### [Your task]
Scan the data for "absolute" and copy each matching line.

Entries taken from a collection

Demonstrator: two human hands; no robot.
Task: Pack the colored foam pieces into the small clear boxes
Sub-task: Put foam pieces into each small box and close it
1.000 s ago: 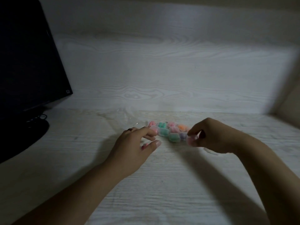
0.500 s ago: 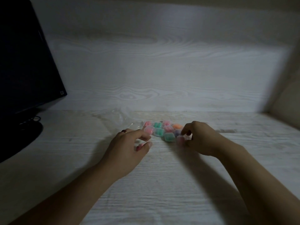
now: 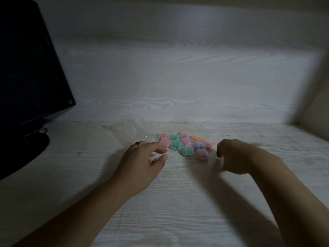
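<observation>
Several small clear boxes (image 3: 187, 145) lie clustered on the white desk (image 3: 178, 202), each holding colored foam: pink, green, orange, purple. A pink-filled box (image 3: 201, 154) sits at the cluster's near right corner, a green one (image 3: 187, 151) beside it. My left hand (image 3: 142, 161) hovers at the cluster's left edge, fingers loosely curled, fingertips close to a pink box (image 3: 165, 143). My right hand (image 3: 236, 157) is just right of the cluster, fingers hanging curled downward, holding nothing.
A dark monitor (image 3: 26, 77) on a round base (image 3: 23, 150) stands at the left. A crumpled clear plastic bag (image 3: 135, 129) lies behind the boxes. A wood-grain back panel (image 3: 178, 77) rises behind the desk, with a side wall (image 3: 315, 104) at the right.
My right hand let go of the pink-filled box at the cluster's near right and drew back to the right. My left hand stayed at the left edge.
</observation>
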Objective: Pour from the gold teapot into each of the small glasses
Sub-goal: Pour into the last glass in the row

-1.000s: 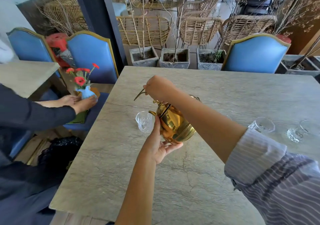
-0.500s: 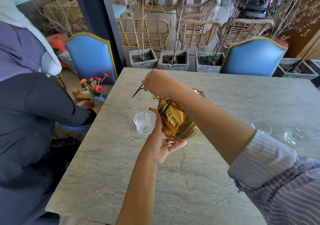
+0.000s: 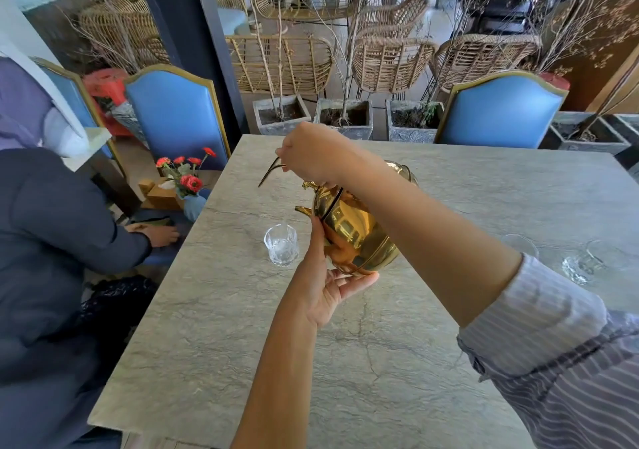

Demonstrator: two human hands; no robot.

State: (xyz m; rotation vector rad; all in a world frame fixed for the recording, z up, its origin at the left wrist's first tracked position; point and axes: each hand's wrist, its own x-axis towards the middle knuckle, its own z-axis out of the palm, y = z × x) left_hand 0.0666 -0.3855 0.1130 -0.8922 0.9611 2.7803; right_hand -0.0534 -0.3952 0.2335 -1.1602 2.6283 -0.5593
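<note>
The gold teapot (image 3: pixel 356 231) hangs tilted to the left above the grey stone table (image 3: pixel 345 362). My right hand (image 3: pixel 311 153) grips its handle from above. My left hand (image 3: pixel 328 282) cups the pot's underside. The short spout points left, just above and to the right of a small clear glass (image 3: pixel 281 245) that stands upright on the table. A thin stream runs down into that glass. Two more small glasses (image 3: pixel 520 244) (image 3: pixel 584 263) stand at the right, partly hidden behind my right forearm.
Another person in a dark sleeve (image 3: pixel 69 227) leans in at the left, a hand on a blue chair seat beside a vase of red flowers (image 3: pixel 188 186). Blue chairs (image 3: pixel 501 110) stand behind the table, with planters and wicker chairs beyond.
The teapot has stayed tilted over the left glass. The person at the left has leaned in closer, and the flower vase has shifted towards the table's edge.
</note>
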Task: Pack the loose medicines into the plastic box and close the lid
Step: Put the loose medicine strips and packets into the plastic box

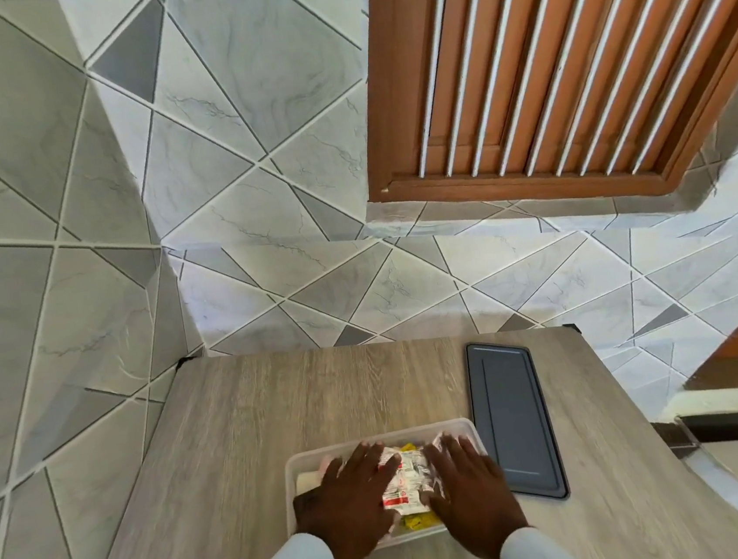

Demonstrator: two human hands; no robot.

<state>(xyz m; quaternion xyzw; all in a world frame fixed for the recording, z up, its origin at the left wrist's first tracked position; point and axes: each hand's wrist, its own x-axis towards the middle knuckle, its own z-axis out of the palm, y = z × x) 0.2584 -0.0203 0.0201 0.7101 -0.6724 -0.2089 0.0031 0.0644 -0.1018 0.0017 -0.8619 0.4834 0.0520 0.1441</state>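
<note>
While both hands press flat, fingers spread and gripping nothing, on the medicine sachets [407, 480] inside the clear rectangular plastic box [377, 436], the dark grey flat lid [514, 419] lies just right, long axis running away, nearer the right hand [469, 489] than the left hand [347, 502].

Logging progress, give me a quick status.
Both hands, left hand and right hand, flat on medicines in plastic box. Lid off, beside box. Nothing blocking.

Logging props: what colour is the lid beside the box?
Dark grey lid, clearest in the head view.
</note>
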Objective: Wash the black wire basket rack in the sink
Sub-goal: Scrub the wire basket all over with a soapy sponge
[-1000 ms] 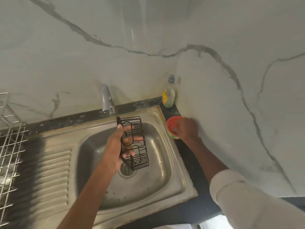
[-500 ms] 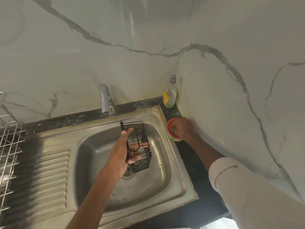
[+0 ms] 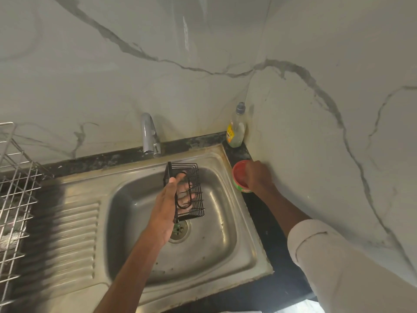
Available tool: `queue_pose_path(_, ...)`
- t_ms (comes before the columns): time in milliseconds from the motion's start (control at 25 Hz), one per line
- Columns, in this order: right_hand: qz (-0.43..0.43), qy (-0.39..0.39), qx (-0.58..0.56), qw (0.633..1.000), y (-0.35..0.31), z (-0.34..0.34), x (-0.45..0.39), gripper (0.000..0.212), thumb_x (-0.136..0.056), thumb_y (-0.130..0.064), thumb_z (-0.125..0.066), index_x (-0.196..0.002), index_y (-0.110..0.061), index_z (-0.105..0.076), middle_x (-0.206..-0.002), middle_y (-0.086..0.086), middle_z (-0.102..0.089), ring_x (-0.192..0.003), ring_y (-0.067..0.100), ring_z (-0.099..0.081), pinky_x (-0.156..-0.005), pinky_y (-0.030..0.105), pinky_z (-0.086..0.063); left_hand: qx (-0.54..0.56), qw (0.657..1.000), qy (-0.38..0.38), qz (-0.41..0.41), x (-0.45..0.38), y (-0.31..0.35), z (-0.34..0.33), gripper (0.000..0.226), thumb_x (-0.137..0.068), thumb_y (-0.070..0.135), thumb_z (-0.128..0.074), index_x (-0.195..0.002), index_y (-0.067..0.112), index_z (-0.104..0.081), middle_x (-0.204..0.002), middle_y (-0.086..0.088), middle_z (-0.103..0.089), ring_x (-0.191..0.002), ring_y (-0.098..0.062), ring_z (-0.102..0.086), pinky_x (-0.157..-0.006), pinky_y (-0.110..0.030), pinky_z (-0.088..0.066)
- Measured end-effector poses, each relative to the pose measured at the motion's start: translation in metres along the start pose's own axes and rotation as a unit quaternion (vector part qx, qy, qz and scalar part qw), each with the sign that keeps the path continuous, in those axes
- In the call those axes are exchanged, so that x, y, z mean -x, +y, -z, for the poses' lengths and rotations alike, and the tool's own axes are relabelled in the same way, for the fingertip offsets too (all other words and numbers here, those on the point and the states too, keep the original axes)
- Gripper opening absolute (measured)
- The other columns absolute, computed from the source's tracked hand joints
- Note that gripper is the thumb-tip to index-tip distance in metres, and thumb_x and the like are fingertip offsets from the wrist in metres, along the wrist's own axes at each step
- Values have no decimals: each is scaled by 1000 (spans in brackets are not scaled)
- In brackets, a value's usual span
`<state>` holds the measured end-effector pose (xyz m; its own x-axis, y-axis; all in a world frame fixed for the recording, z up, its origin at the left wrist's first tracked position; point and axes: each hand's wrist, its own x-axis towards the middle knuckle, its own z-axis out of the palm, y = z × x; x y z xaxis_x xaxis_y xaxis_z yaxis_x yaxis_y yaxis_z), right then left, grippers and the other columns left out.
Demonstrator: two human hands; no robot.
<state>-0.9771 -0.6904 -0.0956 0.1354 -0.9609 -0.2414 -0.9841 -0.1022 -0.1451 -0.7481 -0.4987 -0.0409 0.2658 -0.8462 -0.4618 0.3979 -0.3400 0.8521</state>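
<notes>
The black wire basket rack [image 3: 188, 192] is held in the air above the bowl of the steel sink [image 3: 203, 256], directly over the drain [image 3: 180, 231] and just in front of the tap [image 3: 149, 134]. It is tilted, with its open side turned toward the camera and its upper edge toward the tap. The rack is held by the left hand [image 3: 168, 206]: the thumb is laid along the near left edge, and the fingers are seen through the wires, curled round the frame from behind. The grip of this hand is therefore clamped on the rack. No contact between the rack and the sink is seen.

The right hand [image 3: 257, 175] is placed at a red tub [image 3: 240, 177], which stands on the dark table [image 3: 270, 233] between the right rim of the sink and the side wall. The fingers are pointed down into the tub at its right side. Whether anything is pinched in them cannot be told, as the fingertips are hidden, so the grip of this hand is left undetermined. A white sleeve [image 3: 327, 256] is rolled up above the right forearm.

A clear bottle with a yellow label [image 3: 235, 132] is stood upright in the corner behind the tub, apart from it. A ribbed draining board [image 3: 74, 233] is formed in the left part of the sink unit. A silver wire dish rack [image 3: 15, 181] is seen at the left edge of the view.
</notes>
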Motion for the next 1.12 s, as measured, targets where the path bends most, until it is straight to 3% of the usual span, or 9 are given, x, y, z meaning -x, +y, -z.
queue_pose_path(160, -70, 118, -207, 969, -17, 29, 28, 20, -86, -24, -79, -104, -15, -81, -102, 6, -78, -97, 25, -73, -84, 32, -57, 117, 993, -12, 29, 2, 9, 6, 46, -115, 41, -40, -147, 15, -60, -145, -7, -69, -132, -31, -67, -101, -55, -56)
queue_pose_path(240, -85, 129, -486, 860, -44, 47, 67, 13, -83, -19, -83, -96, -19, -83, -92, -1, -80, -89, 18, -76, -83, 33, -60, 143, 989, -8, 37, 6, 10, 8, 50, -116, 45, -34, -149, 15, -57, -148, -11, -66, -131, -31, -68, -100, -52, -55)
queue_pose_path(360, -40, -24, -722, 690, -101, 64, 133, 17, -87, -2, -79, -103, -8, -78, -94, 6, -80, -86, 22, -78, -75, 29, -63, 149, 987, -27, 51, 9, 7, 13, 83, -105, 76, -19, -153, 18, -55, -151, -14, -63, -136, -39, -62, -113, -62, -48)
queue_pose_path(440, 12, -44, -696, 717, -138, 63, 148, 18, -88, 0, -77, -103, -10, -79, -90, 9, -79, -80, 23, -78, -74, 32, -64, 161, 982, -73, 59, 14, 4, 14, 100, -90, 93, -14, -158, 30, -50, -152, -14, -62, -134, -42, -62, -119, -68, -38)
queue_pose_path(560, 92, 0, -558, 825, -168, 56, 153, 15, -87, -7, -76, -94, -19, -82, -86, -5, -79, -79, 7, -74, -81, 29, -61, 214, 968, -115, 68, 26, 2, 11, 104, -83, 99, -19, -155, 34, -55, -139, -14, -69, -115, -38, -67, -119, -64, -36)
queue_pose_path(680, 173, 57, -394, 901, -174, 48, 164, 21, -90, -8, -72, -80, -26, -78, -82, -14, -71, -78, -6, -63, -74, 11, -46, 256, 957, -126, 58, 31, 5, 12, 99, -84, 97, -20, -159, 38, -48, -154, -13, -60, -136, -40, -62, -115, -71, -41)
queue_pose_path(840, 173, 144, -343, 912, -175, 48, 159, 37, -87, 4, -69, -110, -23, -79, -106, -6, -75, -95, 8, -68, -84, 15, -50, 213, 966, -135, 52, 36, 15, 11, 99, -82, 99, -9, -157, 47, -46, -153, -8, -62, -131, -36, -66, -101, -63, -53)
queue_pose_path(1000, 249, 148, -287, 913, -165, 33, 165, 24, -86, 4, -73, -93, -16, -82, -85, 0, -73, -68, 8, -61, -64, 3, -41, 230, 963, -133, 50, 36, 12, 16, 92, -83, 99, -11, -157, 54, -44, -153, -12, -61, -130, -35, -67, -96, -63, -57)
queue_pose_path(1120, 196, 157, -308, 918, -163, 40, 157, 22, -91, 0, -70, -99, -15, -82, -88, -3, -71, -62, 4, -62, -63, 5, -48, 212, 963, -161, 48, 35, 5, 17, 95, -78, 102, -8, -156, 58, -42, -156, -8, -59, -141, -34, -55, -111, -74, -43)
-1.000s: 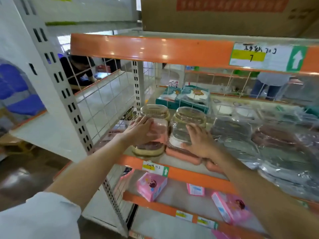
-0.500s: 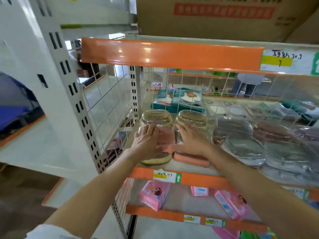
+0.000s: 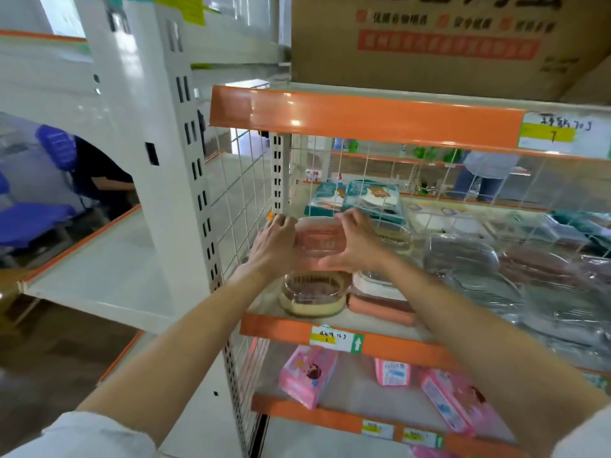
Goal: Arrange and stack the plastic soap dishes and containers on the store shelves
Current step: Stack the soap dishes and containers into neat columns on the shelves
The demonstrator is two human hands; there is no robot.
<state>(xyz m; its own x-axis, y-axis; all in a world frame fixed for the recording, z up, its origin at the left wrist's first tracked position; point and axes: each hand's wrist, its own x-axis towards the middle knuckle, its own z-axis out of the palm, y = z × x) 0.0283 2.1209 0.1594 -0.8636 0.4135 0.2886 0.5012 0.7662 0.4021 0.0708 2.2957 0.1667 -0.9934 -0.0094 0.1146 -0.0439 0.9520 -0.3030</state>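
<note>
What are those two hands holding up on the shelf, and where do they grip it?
A pink soap dish, gripped by its two ends: left hand on its left end, right hand on its right end.

The person is wearing a short-sleeved white fabric top, its left sleeve (image 3: 96, 434) showing at the lower left corner and its right sleeve (image 3: 582, 439) showing at the lower right. Both forearms are showing bare below the sleeve hems. The left hand (image 3: 274, 241) and the right hand (image 3: 358, 242) are wearing no gloves, rings or watch.
</note>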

### [Response to the exercise]
- Gripper opening absolute (measured)
- The other columns absolute, computed from the source's tracked hand joints

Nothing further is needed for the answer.